EXERCISE INSTRUCTIONS => Look through the data below for the line with "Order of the", and transcribe it exactly together with each line after it up to and including the line with "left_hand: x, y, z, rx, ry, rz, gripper". Give nothing else.

INFORMATION SHOWN =>
■ ■ ■ ■ ■
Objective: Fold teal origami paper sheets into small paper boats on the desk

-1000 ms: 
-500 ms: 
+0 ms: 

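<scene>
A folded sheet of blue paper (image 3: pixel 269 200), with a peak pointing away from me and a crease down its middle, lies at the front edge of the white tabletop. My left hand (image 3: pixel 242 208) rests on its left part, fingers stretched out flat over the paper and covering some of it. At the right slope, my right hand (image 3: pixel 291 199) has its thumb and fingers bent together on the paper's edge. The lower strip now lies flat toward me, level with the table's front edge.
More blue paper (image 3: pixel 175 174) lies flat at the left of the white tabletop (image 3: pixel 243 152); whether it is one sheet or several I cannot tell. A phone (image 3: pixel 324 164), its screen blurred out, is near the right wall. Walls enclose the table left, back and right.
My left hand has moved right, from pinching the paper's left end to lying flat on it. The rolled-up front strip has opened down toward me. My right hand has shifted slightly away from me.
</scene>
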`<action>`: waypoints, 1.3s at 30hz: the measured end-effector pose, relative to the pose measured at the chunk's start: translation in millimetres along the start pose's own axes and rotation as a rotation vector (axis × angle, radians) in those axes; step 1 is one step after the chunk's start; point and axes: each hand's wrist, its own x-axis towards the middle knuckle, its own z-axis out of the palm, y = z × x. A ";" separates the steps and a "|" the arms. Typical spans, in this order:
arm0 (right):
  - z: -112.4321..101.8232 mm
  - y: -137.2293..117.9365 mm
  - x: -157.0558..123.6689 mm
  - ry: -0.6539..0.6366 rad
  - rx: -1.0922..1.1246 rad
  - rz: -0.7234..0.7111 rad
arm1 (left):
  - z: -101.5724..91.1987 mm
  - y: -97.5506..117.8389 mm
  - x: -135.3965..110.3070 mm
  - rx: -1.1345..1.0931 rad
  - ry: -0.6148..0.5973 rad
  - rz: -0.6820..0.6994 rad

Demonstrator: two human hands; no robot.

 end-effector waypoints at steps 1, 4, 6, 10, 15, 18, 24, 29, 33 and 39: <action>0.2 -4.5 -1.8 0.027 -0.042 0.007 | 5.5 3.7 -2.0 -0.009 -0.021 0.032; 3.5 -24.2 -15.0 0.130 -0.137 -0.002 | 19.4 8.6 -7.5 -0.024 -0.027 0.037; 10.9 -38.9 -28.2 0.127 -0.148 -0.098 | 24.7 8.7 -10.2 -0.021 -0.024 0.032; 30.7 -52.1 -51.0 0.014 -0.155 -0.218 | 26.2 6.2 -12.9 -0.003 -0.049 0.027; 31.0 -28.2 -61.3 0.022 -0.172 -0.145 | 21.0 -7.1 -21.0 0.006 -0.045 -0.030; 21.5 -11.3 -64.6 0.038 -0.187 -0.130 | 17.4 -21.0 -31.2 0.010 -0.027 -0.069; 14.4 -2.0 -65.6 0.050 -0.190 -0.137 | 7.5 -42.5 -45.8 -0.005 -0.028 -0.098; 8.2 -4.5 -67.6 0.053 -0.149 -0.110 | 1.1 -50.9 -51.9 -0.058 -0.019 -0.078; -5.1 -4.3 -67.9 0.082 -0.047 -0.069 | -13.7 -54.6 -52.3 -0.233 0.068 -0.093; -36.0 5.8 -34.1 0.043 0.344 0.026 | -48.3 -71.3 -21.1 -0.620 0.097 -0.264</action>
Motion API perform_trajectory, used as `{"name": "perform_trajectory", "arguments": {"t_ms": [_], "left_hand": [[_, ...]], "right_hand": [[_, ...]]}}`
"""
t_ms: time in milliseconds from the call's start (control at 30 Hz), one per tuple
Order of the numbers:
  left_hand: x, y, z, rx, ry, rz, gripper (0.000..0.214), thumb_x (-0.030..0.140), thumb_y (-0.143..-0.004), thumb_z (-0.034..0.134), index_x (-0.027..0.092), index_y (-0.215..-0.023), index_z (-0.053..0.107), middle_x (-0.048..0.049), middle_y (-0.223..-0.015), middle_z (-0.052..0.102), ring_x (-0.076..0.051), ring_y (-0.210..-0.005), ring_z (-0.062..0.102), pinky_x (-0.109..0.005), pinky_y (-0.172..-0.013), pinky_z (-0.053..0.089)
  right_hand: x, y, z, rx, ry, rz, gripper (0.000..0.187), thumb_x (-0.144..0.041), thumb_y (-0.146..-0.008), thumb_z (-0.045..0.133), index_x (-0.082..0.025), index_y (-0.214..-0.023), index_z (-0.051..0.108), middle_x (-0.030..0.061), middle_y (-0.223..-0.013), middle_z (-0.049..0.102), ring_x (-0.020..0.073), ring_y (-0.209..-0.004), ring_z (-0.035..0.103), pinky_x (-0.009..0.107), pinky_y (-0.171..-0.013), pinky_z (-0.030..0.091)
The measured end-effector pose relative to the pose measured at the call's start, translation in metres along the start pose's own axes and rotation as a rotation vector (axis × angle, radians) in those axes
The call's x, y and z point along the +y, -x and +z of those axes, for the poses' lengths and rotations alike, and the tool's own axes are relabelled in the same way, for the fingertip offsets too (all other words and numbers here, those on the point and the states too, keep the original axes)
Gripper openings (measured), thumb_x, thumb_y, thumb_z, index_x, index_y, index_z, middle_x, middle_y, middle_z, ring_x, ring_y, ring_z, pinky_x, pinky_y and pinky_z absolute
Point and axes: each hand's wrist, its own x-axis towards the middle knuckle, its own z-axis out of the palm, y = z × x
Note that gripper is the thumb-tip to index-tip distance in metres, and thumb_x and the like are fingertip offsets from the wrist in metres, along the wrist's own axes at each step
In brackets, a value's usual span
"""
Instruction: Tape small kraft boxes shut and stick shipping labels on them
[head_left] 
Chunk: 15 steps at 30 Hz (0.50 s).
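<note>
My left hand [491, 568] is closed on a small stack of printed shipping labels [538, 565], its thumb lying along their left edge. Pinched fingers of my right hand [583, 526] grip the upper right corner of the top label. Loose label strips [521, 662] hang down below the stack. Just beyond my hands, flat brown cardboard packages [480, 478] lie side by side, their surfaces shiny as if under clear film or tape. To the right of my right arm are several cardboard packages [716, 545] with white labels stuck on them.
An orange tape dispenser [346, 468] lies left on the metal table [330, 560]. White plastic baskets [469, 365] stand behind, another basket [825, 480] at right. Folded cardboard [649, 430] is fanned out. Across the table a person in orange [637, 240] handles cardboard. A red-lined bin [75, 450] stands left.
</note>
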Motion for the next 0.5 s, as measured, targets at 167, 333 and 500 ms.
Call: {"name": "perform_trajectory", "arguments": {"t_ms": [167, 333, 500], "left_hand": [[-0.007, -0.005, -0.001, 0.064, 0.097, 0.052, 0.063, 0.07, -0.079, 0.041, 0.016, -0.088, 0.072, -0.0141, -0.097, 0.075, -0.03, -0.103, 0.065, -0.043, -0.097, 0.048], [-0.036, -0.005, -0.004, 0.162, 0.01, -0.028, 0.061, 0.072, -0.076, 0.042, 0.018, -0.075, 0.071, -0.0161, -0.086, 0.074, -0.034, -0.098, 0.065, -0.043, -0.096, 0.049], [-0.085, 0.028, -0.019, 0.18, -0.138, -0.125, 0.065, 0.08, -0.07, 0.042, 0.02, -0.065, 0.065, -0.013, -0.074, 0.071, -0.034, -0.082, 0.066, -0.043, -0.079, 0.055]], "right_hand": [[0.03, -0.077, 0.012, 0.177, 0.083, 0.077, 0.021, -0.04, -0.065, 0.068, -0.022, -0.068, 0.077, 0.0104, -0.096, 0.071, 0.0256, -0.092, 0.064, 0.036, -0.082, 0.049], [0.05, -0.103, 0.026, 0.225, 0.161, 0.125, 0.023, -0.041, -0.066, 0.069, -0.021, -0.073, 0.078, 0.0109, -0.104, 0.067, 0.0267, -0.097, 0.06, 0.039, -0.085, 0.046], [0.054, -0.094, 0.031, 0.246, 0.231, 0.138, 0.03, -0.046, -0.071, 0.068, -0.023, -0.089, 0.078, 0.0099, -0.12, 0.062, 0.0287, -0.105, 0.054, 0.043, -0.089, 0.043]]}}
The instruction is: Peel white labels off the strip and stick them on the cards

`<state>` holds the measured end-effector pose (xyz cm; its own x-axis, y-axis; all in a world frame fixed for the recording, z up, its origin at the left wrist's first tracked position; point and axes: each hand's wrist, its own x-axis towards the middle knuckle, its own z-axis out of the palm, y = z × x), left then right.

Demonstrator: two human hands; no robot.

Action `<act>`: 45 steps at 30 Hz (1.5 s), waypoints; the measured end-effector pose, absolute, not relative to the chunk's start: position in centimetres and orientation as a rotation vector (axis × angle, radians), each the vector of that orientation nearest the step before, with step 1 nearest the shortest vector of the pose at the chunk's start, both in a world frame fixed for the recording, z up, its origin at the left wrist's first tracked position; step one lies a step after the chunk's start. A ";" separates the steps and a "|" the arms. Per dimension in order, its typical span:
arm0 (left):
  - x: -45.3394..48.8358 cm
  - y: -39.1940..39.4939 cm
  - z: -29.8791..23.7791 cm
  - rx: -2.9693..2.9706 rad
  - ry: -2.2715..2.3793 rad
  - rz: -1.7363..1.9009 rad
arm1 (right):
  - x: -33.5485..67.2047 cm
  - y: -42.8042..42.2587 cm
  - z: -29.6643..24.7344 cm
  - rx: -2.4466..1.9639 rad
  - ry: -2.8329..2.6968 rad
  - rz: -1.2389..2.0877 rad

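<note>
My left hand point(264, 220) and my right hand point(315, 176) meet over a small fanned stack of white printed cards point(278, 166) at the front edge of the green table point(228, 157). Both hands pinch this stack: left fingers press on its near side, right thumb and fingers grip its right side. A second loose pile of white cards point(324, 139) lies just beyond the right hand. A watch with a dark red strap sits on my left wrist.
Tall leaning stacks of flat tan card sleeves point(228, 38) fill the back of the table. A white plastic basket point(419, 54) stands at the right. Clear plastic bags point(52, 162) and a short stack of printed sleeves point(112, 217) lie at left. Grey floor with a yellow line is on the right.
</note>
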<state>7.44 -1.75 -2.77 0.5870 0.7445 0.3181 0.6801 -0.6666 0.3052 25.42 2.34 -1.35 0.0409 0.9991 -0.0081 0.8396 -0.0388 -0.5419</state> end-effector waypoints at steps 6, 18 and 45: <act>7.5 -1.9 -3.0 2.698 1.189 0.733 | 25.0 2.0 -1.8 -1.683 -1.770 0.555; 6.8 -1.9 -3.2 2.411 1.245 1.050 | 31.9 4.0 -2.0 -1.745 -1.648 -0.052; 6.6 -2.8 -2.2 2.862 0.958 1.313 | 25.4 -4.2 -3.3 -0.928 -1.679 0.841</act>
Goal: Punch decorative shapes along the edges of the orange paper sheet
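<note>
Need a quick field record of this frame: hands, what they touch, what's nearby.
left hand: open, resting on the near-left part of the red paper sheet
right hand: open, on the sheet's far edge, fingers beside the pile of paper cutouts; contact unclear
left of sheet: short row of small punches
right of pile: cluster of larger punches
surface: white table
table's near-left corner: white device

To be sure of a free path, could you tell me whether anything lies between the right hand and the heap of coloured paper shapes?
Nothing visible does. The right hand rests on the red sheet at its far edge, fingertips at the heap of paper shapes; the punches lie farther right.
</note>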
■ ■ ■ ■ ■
RESPONSE TO THE EXERCISE =>
Order of the numbers:
  left_hand: x, y, z, rx, ry, rz, gripper (0.000..0.214), thumb_x (-0.030..0.140), thumb_y (-0.143..-0.004), thumb_z (-0.034..0.134), index_x (-0.027..0.092), index_y (-0.215..-0.023), index_z (-0.053..0.107), middle_x (-0.048..0.049), middle_y (-0.223..-0.015), middle_z (-0.052..0.102), ring_x (-0.076..0.051), ring_y (-0.210..-0.005), ring_z (-0.062..0.102), pinky_x (-0.109..0.005), pinky_y (-0.172..-0.013), pinky_z (-0.053..0.089)

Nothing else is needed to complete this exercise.